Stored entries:

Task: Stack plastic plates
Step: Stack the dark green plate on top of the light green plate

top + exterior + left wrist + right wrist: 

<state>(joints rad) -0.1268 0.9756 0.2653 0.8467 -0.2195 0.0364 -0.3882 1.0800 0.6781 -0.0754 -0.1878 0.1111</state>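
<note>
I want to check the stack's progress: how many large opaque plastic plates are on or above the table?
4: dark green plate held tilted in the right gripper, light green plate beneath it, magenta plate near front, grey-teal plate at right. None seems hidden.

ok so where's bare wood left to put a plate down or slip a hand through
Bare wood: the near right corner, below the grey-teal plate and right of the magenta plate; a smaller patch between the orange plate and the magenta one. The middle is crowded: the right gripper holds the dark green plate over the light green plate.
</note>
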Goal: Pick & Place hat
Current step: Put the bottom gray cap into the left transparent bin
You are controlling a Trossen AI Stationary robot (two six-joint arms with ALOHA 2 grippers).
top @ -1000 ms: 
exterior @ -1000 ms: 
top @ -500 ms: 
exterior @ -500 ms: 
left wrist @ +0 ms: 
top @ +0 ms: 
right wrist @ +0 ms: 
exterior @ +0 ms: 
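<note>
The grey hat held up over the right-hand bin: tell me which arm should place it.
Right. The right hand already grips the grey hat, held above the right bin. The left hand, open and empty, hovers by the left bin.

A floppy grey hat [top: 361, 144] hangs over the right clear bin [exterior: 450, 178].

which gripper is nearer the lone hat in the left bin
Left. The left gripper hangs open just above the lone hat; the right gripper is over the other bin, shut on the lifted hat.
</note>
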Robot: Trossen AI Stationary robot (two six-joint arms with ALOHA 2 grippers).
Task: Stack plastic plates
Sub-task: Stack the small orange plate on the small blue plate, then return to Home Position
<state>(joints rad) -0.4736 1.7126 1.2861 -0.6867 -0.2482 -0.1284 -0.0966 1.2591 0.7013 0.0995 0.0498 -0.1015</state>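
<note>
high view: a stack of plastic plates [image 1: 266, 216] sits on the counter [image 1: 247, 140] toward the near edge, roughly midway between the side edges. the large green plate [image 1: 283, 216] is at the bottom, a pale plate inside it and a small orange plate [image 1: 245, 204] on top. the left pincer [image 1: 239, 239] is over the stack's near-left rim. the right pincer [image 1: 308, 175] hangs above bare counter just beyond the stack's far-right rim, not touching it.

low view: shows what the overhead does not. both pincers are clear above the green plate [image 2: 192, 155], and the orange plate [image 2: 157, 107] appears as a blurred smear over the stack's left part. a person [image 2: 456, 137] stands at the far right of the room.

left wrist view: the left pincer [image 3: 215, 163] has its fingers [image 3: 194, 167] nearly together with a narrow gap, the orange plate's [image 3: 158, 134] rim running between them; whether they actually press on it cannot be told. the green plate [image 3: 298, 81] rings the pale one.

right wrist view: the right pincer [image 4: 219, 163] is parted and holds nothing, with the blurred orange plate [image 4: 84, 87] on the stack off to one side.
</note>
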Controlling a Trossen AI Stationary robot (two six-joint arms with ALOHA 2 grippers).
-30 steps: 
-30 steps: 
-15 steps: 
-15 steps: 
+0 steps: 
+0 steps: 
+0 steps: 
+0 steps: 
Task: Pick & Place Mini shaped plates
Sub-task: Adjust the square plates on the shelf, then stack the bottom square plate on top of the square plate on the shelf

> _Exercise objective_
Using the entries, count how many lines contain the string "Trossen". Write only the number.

> _Solution to this task_
3